UNIDENTIFIED FEMALE: (Speaking in foreign language).
NELSON: Nearby, a nurse curses Tantawi and calls him a terrorist. The rising anger worries activists like Hossam Bahgat, who heads the Egyptian Initiative for Personal Rights. He says there's never been this kind of attack against Copts here in the nearly 10 years his group has tracked such violence.
HOSSAM BAHGAT EGYPTIAN INITIATIVE FOR PERSONAL RIGHTS: The fact also that state television and other independent news channels showed video footage of what appeared to be army vehicles deliberately chasing Coptic protesters and running over a number of them, killing a number of them, resulted in a sense of extreme anger, resentment and estrangement also that we have not seen before among the Coptic community in Egypt.
NELSON: He and others say it's also worrying that the Egyptian government appears to be pinning the blame for Sunday night's clashes on the protesters.
PRIME MINISTER ESSAM SHARAF: (Speaking in foreign language)
NELSON: Last night on state TV, Prime Minister Essam Sharaf suggested the protesters were trying to bring down the Egyptian nation. Analysts say such accusations only widen the rift between the majority Muslims and minority Copts here, whose relationship is already tense.

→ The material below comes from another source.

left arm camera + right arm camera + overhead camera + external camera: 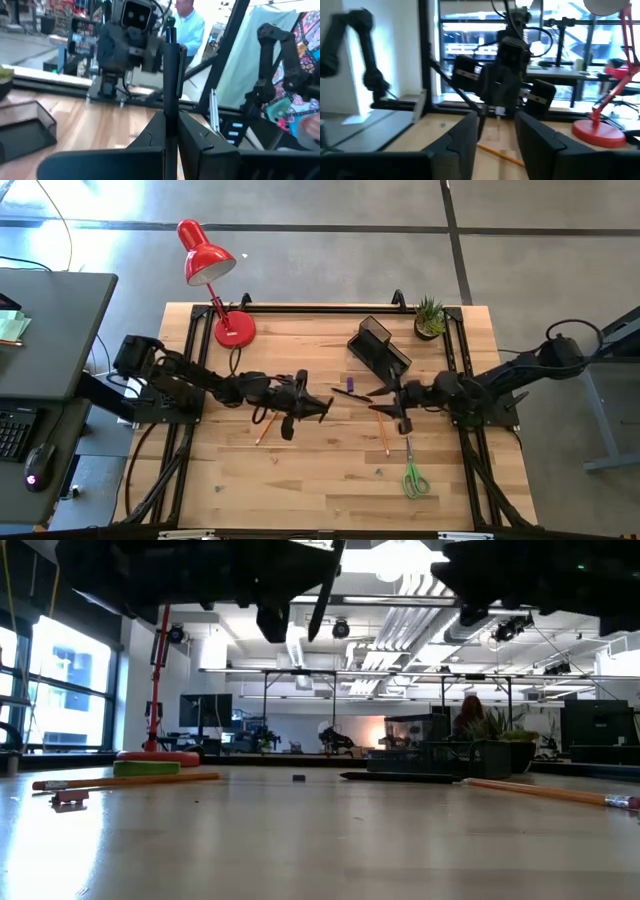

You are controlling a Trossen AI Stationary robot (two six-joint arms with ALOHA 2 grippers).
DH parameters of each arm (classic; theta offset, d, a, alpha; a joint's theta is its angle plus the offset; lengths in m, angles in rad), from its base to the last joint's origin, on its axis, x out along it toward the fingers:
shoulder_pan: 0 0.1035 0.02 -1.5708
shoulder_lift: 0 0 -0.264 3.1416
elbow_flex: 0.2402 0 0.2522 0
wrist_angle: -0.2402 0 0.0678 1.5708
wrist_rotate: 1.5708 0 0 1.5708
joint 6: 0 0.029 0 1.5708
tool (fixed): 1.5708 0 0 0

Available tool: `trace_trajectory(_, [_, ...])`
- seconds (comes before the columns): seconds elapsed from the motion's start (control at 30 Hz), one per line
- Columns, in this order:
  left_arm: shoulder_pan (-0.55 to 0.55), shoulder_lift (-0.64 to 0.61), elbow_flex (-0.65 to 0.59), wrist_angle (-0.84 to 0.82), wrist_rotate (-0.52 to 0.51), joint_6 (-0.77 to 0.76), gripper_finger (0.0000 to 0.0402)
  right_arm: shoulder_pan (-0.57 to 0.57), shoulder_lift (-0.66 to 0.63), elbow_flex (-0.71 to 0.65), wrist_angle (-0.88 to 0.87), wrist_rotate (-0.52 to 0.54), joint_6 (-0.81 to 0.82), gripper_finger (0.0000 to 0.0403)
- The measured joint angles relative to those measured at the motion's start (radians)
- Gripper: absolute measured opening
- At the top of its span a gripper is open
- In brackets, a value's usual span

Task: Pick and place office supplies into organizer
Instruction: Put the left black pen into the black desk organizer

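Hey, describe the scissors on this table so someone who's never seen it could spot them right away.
Start at the black mesh organizer near the table's far edge, beside the small potted plant. Come straight toward the near edge, past the right arm's tool and an orange pencil. The scissors lie alone there, the only item with bright green loop handles.

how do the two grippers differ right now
The left gripper is shut on a dark pen that stands up between its fingers; the right gripper is open and holds nothing. In the high view the left one sits nearer the red lamp, the right one beside the organizer. Both hover above the table's middle.
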Motion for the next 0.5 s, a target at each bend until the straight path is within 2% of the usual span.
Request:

Mohammed Tolba, a conservative Muslim and founder of a religious group called Salafiyo Costa Movement, claims the rift only benefits Egypt's current rulers.
MOHAMMED TOLBA: They are the only guys benefiting from this, from extending the emergency law, from staying in control of the country, from giving some sort of reasons to the West - especially the United States - that I cannot apply democracy because the people there are not ready for democracy.
NELSON: A growing number of Egyptians, meanwhile, are calling for an independent investigation into Sunday night's deadly clashes. They believe Egyptian military officials cannot be trusted to investigate their own. Soraya Sarhaddi Nelson, NPR News, Cairo.